--- Task prompt ---
Would you work out how many lines below include the word "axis"? Only that number is wanted.

--- Dataset content ---

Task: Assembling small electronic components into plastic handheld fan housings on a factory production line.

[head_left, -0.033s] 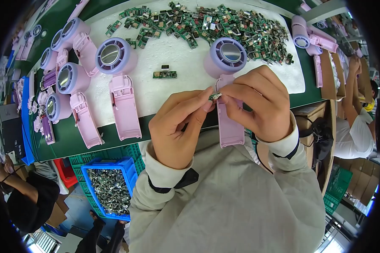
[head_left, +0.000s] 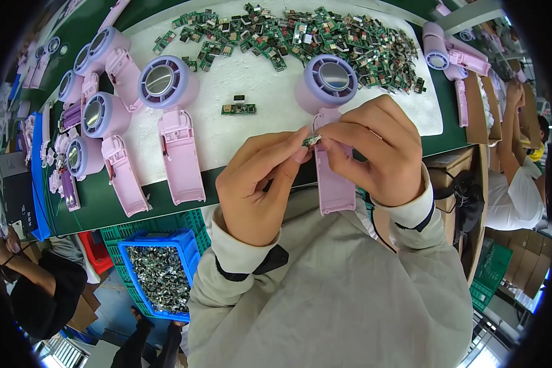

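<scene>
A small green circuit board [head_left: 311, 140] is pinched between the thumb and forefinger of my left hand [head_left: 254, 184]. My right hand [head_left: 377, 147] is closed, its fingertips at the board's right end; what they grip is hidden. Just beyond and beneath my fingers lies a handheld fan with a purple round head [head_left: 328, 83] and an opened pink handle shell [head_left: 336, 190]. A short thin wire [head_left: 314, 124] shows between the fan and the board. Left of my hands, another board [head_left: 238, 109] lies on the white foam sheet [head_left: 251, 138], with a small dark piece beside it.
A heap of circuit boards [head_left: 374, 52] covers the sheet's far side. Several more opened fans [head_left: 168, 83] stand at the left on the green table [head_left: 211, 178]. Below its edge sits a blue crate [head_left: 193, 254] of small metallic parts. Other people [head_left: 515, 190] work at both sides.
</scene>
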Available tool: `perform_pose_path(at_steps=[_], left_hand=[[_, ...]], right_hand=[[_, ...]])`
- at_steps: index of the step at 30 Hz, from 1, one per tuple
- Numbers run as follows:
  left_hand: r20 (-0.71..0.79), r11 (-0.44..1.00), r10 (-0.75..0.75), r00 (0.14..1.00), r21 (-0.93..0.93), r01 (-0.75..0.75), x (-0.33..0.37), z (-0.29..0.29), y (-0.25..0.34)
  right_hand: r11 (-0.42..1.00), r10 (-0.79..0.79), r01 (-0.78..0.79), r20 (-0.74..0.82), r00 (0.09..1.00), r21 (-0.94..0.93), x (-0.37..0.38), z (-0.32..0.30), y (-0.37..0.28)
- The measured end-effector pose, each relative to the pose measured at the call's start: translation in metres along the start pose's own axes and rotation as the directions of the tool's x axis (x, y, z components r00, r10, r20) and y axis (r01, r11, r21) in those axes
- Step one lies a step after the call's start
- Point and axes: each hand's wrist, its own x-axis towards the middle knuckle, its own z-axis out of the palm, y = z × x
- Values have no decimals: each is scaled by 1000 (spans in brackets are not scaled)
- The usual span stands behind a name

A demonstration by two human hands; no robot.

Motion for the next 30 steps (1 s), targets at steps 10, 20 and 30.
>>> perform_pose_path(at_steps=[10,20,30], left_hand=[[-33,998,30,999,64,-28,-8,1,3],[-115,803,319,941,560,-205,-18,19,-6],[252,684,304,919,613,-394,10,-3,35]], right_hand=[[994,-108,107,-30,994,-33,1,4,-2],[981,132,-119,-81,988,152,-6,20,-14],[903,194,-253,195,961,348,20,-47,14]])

--- Answer area ---
2